I am sharing this experience because during this time, with the alcohol and Xanax and the depression that sat in after losing my brother, after constantly screwing up.. There was a time that I didn’t know if I wanted to stick around any longer. What was the point? Before this, I always thought that depression was for the weak. Those that didn’t have the intestinal fortitude to man up.. to get over it. I understood then that it was real, and more powerful than I ever could have imagined. I’ve seen depression, mental illness, and drugs take out some of the strongest men and women alive. Marines, Firefighters, UFC fighters, even some of the toughest in Prison. It is real, and when you’re in it, and can’t see out of it, it is absolutely hopeless. I knew my mom couldn’t bear to lose another son.

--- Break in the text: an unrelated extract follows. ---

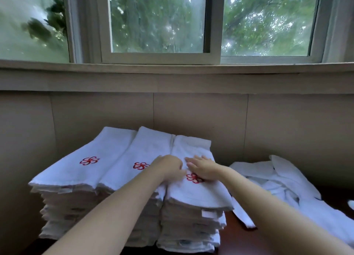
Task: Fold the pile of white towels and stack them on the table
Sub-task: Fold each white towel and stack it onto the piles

I write this not as a melodramatic story on what I went through, I am writing this for anyone going through the same. I was hopeless. 12 different times, in 2 different states, and once in Mexico.. I traded my freedom for a jumpsuit and some shitty slippers. A blanket that wasn’t washed and a wrestling mat for a bed. Just know this.. there is a way out. You may not be able to see it now, but you will in time. When you come out of it, it’s like seeing in color for the first time. This breed, the American Bully has been a life saver for me. When I got my next dog Tyson II (Named in honor of the 1st Tyson) I started to have purpose again. This breed has this incredible ability to absorb negative emotions. They’ll make you laugh, they’ll remind you that life is beautiful.
No matter what you’ve gone through, what you’ve done, or where you’re at.. Everyone deserves a second chance. The American Pit Bull Terrier is a reminder of that, the American Bully shares the same oppressed history. They have been mistreated, abused, starved, banned, labeled an outcast, a misfit. They been banned from cities and even countries. They are deemed “unfit” for some societies. I think that’s why so many of us can relate to them. They’re misunderstood, judged and stereotyped based on what a few of them, have done or look like.. This breed is incredible. Despite everything that has been done to them, they remain loyal, loving and eager to please. Despite their tough appearance they are loving, have great personalities and can be great with children.
My days now are very different than they were 10 years ago. The highs are not as high, but the lows are nowhere near as low. I put down the bottle and everything that goes with it over 3 years ago. I have a beautiful fiancee and family that I love. I am content. I am not rich, I don’t own a fancy house or have a collection of cars. But I am happy. That may not impress most people, but with my history.. it impresses the hell out of me.
This breed has given me the opportunity to travel and go to places and meet people that I never would have imagined. It has given me a platform to reach others who are struggling, and don’t show it. It has helped kids with special needs, helped rehabilitate veterans with PTSD, helped those with depression, mental illness and addiction on the path to recovery.. and even brought families back together. The American Bully & the American Pit Bull Terrier have given so many a second chance that was never given to them. Stories like these show why both of these breeds are incredible, and these are the stories you won’t see on the news.”